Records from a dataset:
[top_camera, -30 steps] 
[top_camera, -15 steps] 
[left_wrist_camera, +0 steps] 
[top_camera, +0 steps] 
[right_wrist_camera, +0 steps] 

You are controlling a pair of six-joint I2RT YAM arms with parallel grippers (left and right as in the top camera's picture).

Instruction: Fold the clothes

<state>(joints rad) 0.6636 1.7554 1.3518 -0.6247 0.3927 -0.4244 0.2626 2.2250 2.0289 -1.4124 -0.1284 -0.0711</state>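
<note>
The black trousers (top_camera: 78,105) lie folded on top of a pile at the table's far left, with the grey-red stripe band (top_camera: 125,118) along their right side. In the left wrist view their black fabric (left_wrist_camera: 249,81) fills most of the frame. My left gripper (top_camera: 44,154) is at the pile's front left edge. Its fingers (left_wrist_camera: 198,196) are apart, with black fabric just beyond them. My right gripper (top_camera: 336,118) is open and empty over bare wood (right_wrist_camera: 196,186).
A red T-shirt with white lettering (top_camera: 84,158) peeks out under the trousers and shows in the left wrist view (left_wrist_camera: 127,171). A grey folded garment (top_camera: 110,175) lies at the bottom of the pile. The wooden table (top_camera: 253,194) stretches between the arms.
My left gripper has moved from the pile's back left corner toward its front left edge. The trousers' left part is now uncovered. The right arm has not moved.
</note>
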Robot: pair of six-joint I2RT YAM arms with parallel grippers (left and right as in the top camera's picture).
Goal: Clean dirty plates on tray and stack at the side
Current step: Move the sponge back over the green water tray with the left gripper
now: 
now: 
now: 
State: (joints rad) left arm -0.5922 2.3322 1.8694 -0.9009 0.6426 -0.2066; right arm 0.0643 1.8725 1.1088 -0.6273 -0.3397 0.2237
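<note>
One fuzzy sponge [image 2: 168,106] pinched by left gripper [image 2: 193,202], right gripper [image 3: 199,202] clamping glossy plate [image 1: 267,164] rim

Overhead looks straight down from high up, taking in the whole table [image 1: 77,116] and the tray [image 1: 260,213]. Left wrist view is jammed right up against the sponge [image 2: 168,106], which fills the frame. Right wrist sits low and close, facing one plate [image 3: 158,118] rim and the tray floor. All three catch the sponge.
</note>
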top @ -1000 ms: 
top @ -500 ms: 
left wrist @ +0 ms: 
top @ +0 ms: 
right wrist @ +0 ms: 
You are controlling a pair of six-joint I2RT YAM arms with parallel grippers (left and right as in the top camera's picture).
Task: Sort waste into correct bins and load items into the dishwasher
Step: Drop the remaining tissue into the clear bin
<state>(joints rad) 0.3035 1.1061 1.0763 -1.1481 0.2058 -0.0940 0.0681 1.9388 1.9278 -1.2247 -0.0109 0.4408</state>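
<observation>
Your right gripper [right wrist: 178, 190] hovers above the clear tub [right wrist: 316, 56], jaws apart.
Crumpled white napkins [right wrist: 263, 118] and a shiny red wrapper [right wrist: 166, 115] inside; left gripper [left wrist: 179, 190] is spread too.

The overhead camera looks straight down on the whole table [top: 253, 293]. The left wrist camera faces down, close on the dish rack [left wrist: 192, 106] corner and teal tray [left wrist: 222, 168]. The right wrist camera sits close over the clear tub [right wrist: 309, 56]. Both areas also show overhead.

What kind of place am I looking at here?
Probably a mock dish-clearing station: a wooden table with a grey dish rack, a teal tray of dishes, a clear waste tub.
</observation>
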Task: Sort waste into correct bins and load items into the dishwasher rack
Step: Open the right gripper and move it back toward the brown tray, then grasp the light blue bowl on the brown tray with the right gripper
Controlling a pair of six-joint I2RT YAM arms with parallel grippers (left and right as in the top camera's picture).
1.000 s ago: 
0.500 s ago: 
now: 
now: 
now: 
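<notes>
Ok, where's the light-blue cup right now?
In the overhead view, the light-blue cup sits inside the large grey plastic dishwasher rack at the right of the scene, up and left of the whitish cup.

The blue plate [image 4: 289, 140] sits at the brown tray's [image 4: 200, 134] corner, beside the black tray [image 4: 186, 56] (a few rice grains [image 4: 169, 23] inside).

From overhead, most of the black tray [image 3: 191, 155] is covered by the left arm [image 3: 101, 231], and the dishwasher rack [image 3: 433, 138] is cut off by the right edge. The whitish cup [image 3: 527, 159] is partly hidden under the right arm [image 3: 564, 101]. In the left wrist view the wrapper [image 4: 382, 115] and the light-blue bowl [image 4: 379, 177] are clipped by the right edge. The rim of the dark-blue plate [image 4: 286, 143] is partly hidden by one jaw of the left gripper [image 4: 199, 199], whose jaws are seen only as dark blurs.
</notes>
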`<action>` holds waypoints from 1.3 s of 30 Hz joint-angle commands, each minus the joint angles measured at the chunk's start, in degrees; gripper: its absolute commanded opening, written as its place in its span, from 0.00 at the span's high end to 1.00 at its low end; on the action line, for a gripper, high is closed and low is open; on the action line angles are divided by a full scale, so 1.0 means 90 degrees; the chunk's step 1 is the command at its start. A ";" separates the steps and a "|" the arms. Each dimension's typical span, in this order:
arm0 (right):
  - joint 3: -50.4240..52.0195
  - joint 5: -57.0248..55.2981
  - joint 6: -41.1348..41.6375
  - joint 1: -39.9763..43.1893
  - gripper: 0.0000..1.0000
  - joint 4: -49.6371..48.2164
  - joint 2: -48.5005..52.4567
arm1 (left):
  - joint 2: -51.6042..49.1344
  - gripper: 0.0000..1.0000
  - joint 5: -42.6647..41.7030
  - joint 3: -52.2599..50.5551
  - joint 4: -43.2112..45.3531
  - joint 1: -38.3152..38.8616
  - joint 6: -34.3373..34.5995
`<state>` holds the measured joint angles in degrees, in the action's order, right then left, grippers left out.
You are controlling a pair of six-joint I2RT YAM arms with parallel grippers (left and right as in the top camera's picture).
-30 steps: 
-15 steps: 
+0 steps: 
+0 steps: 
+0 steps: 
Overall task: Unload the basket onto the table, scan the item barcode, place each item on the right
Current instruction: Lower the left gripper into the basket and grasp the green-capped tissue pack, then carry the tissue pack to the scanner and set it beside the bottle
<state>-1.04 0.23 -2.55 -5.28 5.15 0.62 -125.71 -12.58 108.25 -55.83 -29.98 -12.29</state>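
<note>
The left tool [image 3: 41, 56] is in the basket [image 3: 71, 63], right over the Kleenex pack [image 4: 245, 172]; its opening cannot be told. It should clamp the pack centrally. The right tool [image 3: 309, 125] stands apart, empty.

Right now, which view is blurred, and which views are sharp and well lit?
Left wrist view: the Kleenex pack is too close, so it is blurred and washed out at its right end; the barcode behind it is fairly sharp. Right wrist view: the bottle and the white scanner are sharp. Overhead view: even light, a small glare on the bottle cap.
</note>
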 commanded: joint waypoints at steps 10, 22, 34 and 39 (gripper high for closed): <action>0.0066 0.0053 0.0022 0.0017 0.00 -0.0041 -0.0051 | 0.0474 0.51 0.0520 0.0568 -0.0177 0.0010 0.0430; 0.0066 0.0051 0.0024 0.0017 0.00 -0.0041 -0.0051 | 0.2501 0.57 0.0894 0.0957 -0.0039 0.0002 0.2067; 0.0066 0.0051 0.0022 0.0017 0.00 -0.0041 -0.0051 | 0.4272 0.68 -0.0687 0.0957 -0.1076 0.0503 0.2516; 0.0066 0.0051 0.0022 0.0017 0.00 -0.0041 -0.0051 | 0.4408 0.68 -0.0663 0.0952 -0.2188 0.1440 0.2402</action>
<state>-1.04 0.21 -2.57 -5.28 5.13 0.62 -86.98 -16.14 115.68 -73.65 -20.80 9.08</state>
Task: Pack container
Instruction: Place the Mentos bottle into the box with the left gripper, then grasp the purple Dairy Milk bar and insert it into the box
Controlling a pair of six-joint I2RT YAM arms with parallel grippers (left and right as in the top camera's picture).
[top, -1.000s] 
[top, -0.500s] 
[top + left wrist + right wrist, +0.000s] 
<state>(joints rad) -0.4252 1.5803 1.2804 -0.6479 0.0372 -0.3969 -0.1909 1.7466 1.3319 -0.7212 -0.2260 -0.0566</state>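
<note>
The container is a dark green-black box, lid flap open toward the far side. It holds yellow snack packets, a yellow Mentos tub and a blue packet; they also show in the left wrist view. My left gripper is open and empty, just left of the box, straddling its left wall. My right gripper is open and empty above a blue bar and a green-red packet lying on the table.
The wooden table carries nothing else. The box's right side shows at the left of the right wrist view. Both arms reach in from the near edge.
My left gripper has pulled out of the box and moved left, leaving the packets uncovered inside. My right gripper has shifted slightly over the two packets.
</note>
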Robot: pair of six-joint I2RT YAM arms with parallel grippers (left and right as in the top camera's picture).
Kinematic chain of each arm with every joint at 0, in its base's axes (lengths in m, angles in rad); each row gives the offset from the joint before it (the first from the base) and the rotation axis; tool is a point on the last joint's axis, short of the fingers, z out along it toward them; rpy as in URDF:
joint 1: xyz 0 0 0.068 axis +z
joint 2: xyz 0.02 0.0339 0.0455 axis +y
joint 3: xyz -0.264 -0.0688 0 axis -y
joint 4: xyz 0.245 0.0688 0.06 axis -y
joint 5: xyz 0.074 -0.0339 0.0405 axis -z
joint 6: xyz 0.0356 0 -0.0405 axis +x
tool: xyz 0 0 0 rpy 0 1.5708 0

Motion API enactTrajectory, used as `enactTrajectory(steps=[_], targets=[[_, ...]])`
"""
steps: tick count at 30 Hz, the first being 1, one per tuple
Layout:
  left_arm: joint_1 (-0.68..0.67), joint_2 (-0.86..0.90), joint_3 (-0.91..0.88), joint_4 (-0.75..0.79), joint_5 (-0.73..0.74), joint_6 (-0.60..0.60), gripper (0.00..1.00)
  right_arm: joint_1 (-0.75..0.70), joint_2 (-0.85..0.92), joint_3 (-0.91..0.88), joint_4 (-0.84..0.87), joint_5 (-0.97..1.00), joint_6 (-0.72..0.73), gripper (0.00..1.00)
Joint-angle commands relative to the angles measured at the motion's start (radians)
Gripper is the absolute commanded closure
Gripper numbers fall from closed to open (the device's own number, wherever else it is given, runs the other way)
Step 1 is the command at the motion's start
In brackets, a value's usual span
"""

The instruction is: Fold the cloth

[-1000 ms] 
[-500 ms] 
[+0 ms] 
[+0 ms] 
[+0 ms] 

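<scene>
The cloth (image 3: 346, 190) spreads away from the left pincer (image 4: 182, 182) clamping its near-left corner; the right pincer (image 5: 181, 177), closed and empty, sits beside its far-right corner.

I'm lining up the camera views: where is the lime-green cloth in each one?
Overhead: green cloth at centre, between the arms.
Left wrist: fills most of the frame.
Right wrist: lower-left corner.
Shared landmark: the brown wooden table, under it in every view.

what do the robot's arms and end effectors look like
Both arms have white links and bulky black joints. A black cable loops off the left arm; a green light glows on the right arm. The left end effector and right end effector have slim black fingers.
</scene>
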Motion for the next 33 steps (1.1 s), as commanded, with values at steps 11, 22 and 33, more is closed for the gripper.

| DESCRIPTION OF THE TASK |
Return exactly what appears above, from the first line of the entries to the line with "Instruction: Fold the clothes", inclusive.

| ANSWER TO THE PROBLEM |
[top_camera, -30 steps] 
[top_camera, -15 steps] 
[left_wrist_camera, +0 steps] 
[top_camera, +0 steps] 
[right_wrist_camera, +0 steps] 

You are controlling a pair of six-joint I2RT YAM arms with parallel grippers (left and right as in the top camera's picture).

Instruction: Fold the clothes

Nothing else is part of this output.